Toplumda enfeksiyonların kontrol edilebilmesi için güvenli aşılar olduğu sürece, aşı olabilecek herkesin aşılanması öneriliyor. İnsanları ikna edebilecek kampanyalar yapılmalı. Halen 12 ve üstü çocuklar aşılanabiliyor. Ancak çocuklarla ilgili aşılama da yavaş gidiyor.”
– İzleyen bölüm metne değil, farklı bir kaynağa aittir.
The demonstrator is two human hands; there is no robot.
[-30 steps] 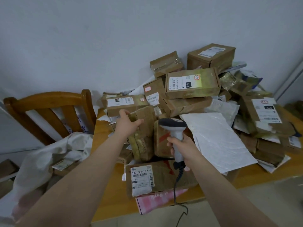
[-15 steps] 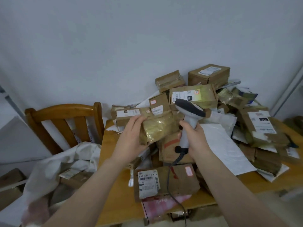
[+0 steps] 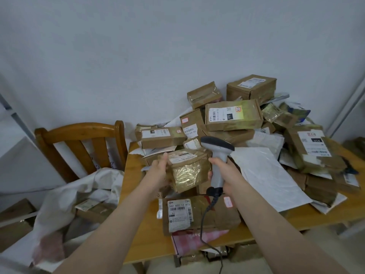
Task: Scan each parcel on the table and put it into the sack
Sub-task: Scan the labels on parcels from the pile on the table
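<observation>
Gripping a parcel (image 3: 189, 171) with left hand (image 3: 160, 171), by its left edge, with fingers curled round. Held up clear of the table (image 3: 142, 214), between both hands, label side upward. Gripping scanner (image 3: 217, 153) by the handle with right hand (image 3: 227, 175), head leaning over the parcel's far right corner. Touching or just apart there: cannot tell. No beam or glow seen on the label, so cannot tell whether read yet.

Judged mid-scan on this one; not yet bagged.

Done so far: below and left of left hand, sack (image 3: 83, 186) slumped open by a chair (image 3: 79, 135), with at least one labelled box (image 3: 92, 206) inside. Rest of its contents hidden; no count possible.

Left to do: plenty.
- Under both wrists, flat parcel (image 3: 199, 214), label up, lying on a pink packet (image 3: 197, 236) at the near edge.
- Right of right hand, white mailer (image 3: 272, 175).
- Beyond both hands and off to the right, heap (image 3: 233, 117) of taped boxes and bags, stacked against the wall.

Reckoned early in the job: far more on the table than seen in the sack. Next, by judgement: finish the read, then swing left and down to the sack.
</observation>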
‘Kapalı ve kalabalık ortamlardan kaçın‘
Aşı önemli ancak bu pandemide yeterli değil. Başka önlemlerin de alınması gerekiyor. Belli ki önümüzdeki günlerde iki varyant (Delta ve Omicron) dolaşımda olacak. Üstelik Omicron daha bulaşıcı, aşılardan kaçma riski çok yüksek. Yavuz şu uyarılarda bulunuyor: “Tanımadığınız insanların olduğu, kapalı veya kalabalık ortamlarda bulunmamaya çalışın. Bulunmak zorundaysanız (iş, okul, toplu taşıma vb.) maskenizi çıkarmayın, ortamı sık sık havalandırın. Maskesiz, sadece tam aşılı olduğunu bildiğiniz az sayıda (dört-beş kişi) yakınınızla görüşün. İnsanların taşıyıcı ya da hasta mı olduğunu bilemezsiniz. Diğer önlemleri almadan sadece aşıyla pandemi öncesi sosyal ve ekonomik koşullara dönülmesi, ciddi virüs yayılımı, çok sayıda hastane yatışı ve ölümle sonuçlanıyor.”
Maskeye devam
Maske önemini koruyor. Doğru kullanılan yani ağzı ve burnu tam kapatan cerrahi maskelerin koruyucu etkisi konusunda şüphe yok. Yavuz’un görüşü şöyle: “Hangi maske takılırsa takılsın, çok uzun süre havasız ortamda, çok yakın temasta bulunursanız risk artıyor. Süre ve yakın temas arttıkça, çok kabalık ortamsa yine risk büyüyor. Tanımadığınız insanların bulunduğu ortamlarda maskesiz kalınmasını önermiyorum.”